TASK TO CARRY OUT → Retype the listing below, keeping every line the same.

THE RECORDS →
○ ○ ○ ○ ○
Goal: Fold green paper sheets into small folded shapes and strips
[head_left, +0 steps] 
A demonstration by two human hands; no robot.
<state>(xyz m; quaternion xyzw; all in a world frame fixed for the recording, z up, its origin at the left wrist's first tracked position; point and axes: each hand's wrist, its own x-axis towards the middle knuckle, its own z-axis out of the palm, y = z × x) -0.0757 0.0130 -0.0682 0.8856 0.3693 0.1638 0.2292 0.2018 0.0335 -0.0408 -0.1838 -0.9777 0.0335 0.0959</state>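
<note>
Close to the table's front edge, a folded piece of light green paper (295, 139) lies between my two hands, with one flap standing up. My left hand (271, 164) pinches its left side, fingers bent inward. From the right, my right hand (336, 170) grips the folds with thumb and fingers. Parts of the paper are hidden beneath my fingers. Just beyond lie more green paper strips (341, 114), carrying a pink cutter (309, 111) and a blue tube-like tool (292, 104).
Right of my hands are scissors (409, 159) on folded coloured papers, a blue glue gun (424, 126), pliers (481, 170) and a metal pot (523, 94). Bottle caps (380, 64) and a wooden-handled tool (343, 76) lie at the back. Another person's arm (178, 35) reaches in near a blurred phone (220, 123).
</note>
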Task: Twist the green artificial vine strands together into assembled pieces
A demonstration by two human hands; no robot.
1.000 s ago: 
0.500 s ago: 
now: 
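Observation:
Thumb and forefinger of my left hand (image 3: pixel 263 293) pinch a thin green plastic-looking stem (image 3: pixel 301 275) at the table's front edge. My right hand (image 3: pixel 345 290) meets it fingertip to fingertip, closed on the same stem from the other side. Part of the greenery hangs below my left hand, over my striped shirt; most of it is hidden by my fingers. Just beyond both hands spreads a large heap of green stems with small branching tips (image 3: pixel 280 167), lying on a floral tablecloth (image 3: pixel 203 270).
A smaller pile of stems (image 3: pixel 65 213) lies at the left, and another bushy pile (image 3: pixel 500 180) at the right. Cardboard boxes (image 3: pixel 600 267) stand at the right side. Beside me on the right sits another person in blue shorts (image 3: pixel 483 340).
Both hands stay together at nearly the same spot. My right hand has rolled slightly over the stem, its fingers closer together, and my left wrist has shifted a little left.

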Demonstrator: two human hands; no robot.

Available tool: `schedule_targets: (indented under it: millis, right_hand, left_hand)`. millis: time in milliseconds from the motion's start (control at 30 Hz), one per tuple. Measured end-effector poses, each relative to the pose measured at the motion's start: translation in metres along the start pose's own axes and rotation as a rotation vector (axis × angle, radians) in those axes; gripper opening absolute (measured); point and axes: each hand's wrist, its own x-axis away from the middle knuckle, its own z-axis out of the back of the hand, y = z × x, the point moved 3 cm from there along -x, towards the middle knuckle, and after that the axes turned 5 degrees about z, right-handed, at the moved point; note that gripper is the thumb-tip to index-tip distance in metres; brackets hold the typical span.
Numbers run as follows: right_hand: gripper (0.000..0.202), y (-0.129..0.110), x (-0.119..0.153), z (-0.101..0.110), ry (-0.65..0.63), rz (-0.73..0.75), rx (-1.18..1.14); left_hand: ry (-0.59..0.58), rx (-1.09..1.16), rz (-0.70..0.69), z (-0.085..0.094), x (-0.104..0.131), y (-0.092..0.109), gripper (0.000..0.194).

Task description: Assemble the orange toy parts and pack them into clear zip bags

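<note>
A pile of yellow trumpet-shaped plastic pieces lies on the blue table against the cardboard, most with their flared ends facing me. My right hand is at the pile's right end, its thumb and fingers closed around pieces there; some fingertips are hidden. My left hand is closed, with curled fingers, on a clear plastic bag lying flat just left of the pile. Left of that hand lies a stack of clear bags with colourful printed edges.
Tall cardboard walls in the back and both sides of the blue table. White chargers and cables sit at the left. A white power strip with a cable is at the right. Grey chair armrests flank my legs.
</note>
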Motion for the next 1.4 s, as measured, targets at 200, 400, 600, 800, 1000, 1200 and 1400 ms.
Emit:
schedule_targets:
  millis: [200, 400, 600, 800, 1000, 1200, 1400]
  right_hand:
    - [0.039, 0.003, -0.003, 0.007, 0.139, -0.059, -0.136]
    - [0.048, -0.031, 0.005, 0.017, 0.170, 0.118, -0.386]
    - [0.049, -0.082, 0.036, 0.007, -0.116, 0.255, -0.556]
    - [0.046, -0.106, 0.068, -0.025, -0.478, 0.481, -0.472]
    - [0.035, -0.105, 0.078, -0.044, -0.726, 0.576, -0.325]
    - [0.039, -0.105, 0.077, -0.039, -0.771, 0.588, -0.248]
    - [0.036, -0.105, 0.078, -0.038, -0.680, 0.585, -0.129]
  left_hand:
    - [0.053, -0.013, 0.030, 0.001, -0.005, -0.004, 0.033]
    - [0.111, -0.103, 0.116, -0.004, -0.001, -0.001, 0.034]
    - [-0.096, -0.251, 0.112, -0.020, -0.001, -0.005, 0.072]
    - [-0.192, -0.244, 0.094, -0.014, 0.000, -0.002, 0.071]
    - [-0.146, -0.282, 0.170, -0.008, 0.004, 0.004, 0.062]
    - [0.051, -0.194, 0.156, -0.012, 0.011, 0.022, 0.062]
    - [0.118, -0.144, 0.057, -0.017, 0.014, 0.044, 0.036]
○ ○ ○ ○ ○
FINISHED EXERCISE →
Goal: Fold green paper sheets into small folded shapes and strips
[head_left, +0 steps] 
A demonstration by two human hands; no robot.
<state>(xyz m; quaternion xyzw; all in a world frame fixed for the recording, z up, its origin at the left wrist's first tracked position; point and axes: each hand's wrist, its own x-axis towards the middle knuckle, its own z-axis out of the palm, y = z × x) -0.0757 0.0130 -0.0682 0.8856 0.3693 0.1638 0.2292 0.2018 0.0335 -0.0408 -0.1838 -0.9777 0.0335 0.0959</state>
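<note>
Close to the table's front edge, a folded piece of light green paper (295, 139) lies between my two hands, with one flap standing up. My left hand (271, 164) pinches its left side, fingers bent inward. From the right, my right hand (336, 170) grips the folds with thumb and fingers. Parts of the paper are hidden beneath my fingers. Just beyond lie more green paper strips (341, 114), carrying a pink cutter (309, 111) and a blue tube-like tool (292, 104).
Right of my hands are scissors (409, 159) on folded coloured papers, a blue glue gun (424, 126), pliers (481, 170) and a metal pot (523, 94). Bottle caps (380, 64) and a wooden-handled tool (343, 76) lie at the back. Another person's arm (178, 35) reaches in near a blurred phone (220, 123).
</note>
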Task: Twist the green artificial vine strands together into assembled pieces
A demonstration by two human hands; no robot.
1.000 s ago: 
0.500 s ago: 
now: 
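Observation:
Thumb and forefinger of my left hand (image 3: pixel 263 293) pinch a thin green plastic-looking stem (image 3: pixel 301 275) at the table's front edge. My right hand (image 3: pixel 345 290) meets it fingertip to fingertip, closed on the same stem from the other side. Part of the greenery hangs below my left hand, over my striped shirt; most of it is hidden by my fingers. Just beyond both hands spreads a large heap of green stems with small branching tips (image 3: pixel 280 167), lying on a floral tablecloth (image 3: pixel 203 270).
A smaller pile of stems (image 3: pixel 65 213) lies at the left, and another bushy pile (image 3: pixel 500 180) at the right. Cardboard boxes (image 3: pixel 600 267) stand at the right side. Beside me on the right sits another person in blue shorts (image 3: pixel 483 340).
Both hands stay together at nearly the same spot. My right hand has rolled slightly over the stem, its fingers closer together, and my left wrist has shifted a little left.
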
Demonstrator: two human hands; no robot.

Available tool: `schedule_targets: (indented under it: millis, right_hand, left_hand)`. millis: time in milliseconds from the motion's start (control at 30 Hz), one per tuple. Measured end-effector poses, each relative to the pose measured at the motion's start: translation in metres along the start pose's own axes and rotation as a rotation vector (axis × angle, radians) in those axes; gripper opening absolute (measured); point and axes: each hand's wrist, its own x-axis away from the middle knuckle, its own z-axis out of the back of the hand, y = z × x, the point moved 3 cm from there along -x, towards the middle knuckle, and after that the axes turned 5 degrees about z, right-handed, at the moved point; note that gripper is the thumb-tip to index-tip distance in metres; brackets hold the typical span.
Numbers run as follows: right_hand: gripper (0.000..0.202), y (-0.129..0.110), x (-0.119..0.153), z (-0.101..0.110), ry (-0.65..0.63), rz (-0.73..0.75), rx (-1.18..1.14); left_hand: ry (-0.59..0.58), rx (-1.09..1.16), rz (-0.70..0.69), z (-0.085..0.094), x (-0.104..0.131), y (-0.092..0.109), gripper (0.000..0.194).

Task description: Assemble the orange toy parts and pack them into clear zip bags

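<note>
A pile of yellow trumpet-shaped plastic pieces lies on the blue table against the cardboard, most with their flared ends facing me. My right hand is at the pile's right end, its thumb and fingers closed around pieces there; some fingertips are hidden. My left hand is closed, with curled fingers, on a clear plastic bag lying flat just left of the pile. Left of that hand lies a stack of clear bags with colourful printed edges.
Tall cardboard walls in the back and both sides of the blue table. White chargers and cables sit at the left. A white power strip with a cable is at the right. Grey chair armrests flank my legs.
</note>
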Motion for the next 1.4 s, as measured, targets at 200, 400, 600, 800, 1000, 1200 and 1400 ms.
Emit:
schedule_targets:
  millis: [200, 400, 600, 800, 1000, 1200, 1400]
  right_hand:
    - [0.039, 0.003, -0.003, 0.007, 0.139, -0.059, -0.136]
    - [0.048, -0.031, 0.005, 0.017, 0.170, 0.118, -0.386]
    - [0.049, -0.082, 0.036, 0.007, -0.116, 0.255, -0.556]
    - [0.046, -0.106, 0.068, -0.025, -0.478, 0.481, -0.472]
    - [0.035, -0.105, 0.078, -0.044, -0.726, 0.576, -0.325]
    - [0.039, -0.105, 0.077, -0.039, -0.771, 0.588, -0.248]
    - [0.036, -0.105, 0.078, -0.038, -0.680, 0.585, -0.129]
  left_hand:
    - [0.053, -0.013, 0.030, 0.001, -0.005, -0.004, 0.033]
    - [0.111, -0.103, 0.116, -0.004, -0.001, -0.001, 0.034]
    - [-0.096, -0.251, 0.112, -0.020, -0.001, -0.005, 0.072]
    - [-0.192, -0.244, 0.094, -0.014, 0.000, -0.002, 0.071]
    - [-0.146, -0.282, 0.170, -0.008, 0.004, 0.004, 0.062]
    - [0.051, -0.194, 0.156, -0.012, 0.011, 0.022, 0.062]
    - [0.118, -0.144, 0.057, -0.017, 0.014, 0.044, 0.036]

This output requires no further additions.